His demeanor changed again as he thrashed around in the bed. "I'm what you face when you look in the mirror! You cannot control, me Greg, so don't even try!"

But Greg ripped away from him and turned to Sara, gripping her hand firmly. "Kill me," he said, his voice so full of anguished fear that Sara's own emotions began to get the better of her.

"Greg… Greg please…" she stuttered.

He smiled at her as he breathed hard. "Oh Sara…" he panted. "I really do love you so much."

"Dammit!" Sara exclaimed furiously as a tear trickled down her cheek. "You can't do that, that's not fair! You can't leave me like this, you son of a bitch!" She sniffed and bit her lip, holding his hand close to her. "In the car, when I said I loved you…"

"Sh…" Greg said. "I'm here now."

He was mimicking himself from when they'd kissed earlier, and it broke Sara's heart. She opened her mouth to speak, but couldn't find the words.

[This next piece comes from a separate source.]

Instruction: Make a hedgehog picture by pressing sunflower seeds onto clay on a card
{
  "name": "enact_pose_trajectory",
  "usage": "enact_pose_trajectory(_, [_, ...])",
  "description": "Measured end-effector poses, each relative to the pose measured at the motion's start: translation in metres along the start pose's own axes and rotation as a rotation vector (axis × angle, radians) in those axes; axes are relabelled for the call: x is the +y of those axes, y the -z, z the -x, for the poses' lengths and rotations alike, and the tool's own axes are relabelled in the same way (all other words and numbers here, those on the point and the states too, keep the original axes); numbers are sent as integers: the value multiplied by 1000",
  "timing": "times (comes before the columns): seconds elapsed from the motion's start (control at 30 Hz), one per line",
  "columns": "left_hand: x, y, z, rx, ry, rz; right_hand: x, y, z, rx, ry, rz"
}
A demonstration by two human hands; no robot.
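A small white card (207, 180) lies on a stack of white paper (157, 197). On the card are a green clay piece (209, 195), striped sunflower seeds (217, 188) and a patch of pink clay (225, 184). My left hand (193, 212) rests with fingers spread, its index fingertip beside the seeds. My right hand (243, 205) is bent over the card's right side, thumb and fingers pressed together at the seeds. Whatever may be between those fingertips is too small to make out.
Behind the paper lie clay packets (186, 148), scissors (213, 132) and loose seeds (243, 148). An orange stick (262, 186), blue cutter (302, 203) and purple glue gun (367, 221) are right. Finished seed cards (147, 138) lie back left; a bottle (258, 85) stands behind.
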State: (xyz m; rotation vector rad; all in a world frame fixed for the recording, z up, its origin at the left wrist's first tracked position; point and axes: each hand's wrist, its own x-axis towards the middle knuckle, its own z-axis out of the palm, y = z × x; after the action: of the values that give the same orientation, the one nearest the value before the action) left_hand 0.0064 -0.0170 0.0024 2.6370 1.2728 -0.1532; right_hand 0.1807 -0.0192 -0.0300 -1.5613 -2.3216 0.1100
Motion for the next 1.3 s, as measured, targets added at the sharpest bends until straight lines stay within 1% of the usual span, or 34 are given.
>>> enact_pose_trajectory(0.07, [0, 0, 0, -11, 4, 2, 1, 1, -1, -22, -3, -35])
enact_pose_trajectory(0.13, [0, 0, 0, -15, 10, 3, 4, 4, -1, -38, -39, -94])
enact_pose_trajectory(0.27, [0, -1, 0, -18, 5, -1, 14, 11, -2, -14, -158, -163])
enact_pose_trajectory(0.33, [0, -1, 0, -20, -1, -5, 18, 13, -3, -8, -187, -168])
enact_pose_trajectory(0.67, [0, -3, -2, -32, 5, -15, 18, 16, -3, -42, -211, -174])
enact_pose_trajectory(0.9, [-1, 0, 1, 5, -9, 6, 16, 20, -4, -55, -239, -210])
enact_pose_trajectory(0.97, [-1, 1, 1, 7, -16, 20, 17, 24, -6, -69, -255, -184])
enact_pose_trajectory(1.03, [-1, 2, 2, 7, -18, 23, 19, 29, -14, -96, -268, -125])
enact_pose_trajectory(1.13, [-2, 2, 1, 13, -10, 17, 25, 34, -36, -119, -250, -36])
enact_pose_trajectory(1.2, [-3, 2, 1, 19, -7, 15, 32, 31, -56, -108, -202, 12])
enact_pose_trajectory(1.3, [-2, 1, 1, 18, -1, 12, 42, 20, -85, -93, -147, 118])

Greg's eyes rolled up into his head and the shrill drone of the EKG echoed in Sara's head.

She would not release his hand.

"No…" she said. "No, I didn't say it, I couldn't tell him—" A doctor began to pull her away, but she began to scream and cling to his hand until he pulled her off of him. "NO! Let me go! NO!"

She was hysterical as the doctor passed her off onto Warrick and Nick who restrained her as best they could while the doctors continued to try and resuscitate him. She continued to scream. The wound in her shoulder screamed back at her, but it wasn't the focal point of her pain and so she ignored it. Her stomach ripped its stitches and began to bleed through her shirt. She screamed at the top of her lungs. "I love you I love you I love you!"

Nick's face was contorted in grief as his own tears fell freely. Warrick was looking away from Greg, his grip digging deep into Sara's arm as she struggled against him. Grissom's glasses had long since been discarded as he buried his face in his hands.

Catherine remained unmoving in her stoic stance, though her hands were clenched into fists and her breathing was erratic. Her eyes glinted with a betrayal of her emotions as she swallowed incessantly, trying to open up her constricted throat. Slowly, she felt an arm around her shoulder and she leaned into Grissom, her stoicism dissolving as she crumbled in his friendly embrace.